My longstanding disdain for white people with dreadlocks is well known, and even extends to the otherwise charming and helpful young man in the local music shop who insists on addressing me as though we are lost siblings*. Even in Upside-Down World, if Hak is to believed, they have Pasty-farians:

“[O]ne of Sydney’s more annoying buskers in the Central Railway Station tunnel [is a] twenty-something Caucasian male, he has the full dreads and teacosy hat, and hops around, obviously convinced that he’s chanelling Bob Marley, Peter Tosh and Bunny Wailer. Except that, er, instead of hitting the offbeat, he hits the downbeat everytime. Watching the faces of passersby – as they realise what’s going on – is truly comical.”

I too have witnessed this strange phenomenon of musicians who don’t quite get reggae. Specifically, they seek the skank, but instead obtain the oompah. This phenotype is not linked to melanin expression. One of the best dub bass players I have ever heard looked a bit like Coronation Street‘s Reg Holdsworth.

In the 70s and 80s the so-called serious music press would mock Sting for his Jah-mehk-i-an accent, and for playing “cod reggae”, but gave the likes of Joe Strummer** a free pass for their attempts at assimilating the style. But The Police got it; The Clash never quite did. And who did the People of Colour subsequently fall over themselves to sample and collaborate with? The widely (whitely?) despised Geordie bassist. It’s also worth noting that within a year of Gordon Sumner (Sting) being born to a milkman in Newcastle-on-Tyne, John Graham Mellor’s (Strummer’s) diplomat father was probably putting the freshly-slapped infant down for the private Surrey boarding school he would go on to attend before beginning his career as a class warrior. Mind you, even today, Sting still can’t seem to keep himself from playing a bass like a guitarist and getting just a smidgen ahead of the sacred pulse. I wonder if Kipper is ever tempted to nudge him back a few milliseconds…

And, for all those no-longer-young Germans who always asked the question when I first met them on school exchange trips to the free half of their country in the 80s, no, I still can’t “break-tanz”.

While I’m on the subject, Christ at Gak Maximum is very angry.

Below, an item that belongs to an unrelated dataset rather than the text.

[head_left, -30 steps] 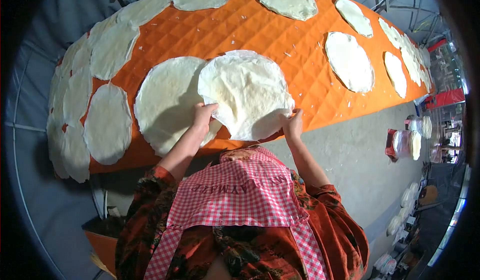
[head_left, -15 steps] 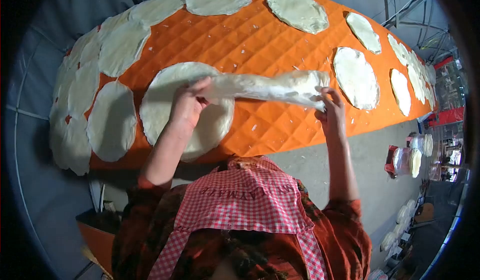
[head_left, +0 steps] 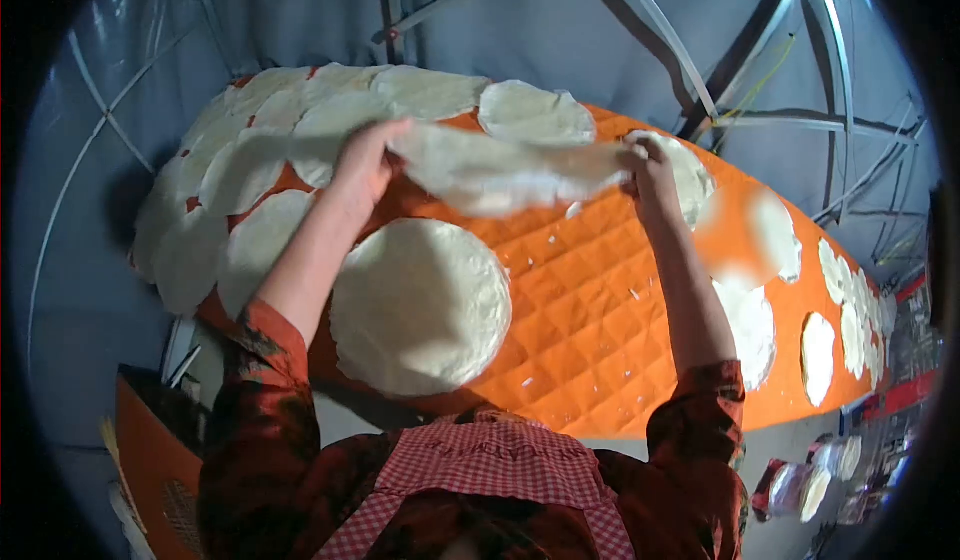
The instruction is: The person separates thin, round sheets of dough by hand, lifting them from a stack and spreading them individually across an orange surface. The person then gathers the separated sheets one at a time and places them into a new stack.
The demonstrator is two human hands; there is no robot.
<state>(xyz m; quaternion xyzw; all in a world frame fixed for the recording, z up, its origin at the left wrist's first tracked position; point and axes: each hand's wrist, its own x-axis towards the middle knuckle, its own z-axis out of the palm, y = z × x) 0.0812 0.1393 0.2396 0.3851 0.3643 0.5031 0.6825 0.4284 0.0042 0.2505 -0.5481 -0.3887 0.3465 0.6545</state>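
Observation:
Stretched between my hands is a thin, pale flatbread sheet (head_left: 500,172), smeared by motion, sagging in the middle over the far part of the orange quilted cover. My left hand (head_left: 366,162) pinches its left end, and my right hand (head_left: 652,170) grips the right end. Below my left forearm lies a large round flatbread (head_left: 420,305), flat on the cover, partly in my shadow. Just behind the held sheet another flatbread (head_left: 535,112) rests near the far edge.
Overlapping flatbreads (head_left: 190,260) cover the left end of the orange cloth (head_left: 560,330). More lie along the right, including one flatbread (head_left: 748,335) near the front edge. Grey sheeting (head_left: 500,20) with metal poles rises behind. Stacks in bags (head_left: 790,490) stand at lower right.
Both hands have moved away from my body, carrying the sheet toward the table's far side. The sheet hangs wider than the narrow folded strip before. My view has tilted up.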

[*I used to go out with a very, very funny and somewhat posh-sounding girl who delighted in mocking herself by saying in a loud RP voice as we walked out of London establishments where I had been addressed by the beige-or-darker, “Goodness! You do have a lot of brothers, don’t you?”]

[**I only recently saw Grosse Pointe Blank. Despite the—in parts inspired—script, the film was nearly ruined by its soundtrack, a cavalcade of cack featuring some godawful musical scribbling from Strummer. If you haven’t seen it yet watch out for Dan Akroyd’s delivery of “Workers of the world unite” as a punchline. Genius.]